Wednesday, April 22, 2015

Overdiagnosis and treatment of pulmonary embolism: the emperor still has no clothes


That fairy tail reference, of course, is to the famous Annals article way back in 1977. Some 38 years later we still may be overdiagnosing and overtreating PEs, but for different reasons. That is the subject of a great post overat EP Monthly. It focuses on 1) the knee jerk overuse of CTA in patients with chest symptoms (failure to apply clinical prediction rules such as the Wells score) and 2) the frequent finding, with the current heavy use of CTA, of questionable isolated small filling defects that may not need to be treated, or may not represent PE at all. It's a great read and well referenced. In reading the post, keep in mind the following:

It is not known whether such low clot burden PEs need to be treated at all. Investigators believe there is clinical equipoise and so a randomized clinical trial is now ongoing to answer the question.
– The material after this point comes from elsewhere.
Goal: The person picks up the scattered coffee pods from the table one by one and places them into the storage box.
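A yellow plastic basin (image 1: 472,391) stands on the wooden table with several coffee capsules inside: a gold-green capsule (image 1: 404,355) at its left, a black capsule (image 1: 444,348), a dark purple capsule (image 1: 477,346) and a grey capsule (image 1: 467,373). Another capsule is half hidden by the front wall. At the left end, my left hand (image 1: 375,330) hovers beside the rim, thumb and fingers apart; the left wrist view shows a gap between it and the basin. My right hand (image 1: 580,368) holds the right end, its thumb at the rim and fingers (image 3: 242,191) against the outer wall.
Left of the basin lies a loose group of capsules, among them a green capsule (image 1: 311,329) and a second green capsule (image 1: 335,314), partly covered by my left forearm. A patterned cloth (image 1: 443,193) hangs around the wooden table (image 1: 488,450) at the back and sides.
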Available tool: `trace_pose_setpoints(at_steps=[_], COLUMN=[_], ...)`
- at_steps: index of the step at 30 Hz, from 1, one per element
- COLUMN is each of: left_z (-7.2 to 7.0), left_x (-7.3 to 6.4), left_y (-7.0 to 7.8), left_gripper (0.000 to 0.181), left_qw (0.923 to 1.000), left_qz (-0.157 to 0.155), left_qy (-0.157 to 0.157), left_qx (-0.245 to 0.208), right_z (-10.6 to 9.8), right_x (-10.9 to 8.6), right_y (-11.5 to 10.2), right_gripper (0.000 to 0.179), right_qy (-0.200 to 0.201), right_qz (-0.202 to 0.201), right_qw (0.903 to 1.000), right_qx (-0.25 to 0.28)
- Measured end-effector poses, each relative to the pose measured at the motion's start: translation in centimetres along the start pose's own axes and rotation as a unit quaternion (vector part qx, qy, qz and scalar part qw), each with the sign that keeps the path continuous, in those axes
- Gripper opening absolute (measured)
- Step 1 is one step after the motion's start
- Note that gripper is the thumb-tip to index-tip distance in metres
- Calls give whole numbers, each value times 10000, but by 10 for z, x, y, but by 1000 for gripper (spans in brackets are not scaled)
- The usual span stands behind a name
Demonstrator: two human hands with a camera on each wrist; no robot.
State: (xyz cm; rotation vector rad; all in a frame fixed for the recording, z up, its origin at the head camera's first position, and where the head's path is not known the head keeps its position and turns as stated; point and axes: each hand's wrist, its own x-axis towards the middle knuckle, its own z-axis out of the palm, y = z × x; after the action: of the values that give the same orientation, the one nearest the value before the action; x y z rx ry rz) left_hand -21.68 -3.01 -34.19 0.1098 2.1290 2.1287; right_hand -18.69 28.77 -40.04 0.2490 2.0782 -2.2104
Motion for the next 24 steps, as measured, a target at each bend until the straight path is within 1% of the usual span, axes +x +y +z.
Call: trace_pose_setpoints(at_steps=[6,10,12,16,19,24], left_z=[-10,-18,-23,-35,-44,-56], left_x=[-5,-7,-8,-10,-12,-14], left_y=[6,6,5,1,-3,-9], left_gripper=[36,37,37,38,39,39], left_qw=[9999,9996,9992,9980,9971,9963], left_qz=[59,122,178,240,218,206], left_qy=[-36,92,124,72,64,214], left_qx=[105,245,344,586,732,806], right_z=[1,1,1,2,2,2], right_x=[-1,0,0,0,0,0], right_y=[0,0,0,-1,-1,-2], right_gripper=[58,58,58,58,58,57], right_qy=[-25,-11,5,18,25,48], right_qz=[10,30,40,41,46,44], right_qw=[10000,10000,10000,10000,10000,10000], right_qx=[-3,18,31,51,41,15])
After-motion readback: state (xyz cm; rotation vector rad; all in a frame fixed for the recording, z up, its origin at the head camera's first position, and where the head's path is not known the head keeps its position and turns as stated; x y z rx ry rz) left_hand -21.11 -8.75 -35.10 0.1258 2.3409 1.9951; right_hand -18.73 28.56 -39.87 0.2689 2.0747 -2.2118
Many such low burden filling defects picked up on CT would be “missed” with perfusion lung scanning. However, perfusion lung scanning is at least as sensitive (with normal perfusion or when very low probability criteria are met) as CT for clinically significant emboli and in terms of outcomes.

Despite the reported incidence of PE going way up over the years since the introduction of CT motality for PE has not changed, indirect evidence that the small lesions picked up on CT are clinically insignificant and should not be treated.

The use of CTA in preference to VQ scanning is popularity based and not evidence based. There is no evidence that CT is superior to nuclear scanning as the initial imaging modality.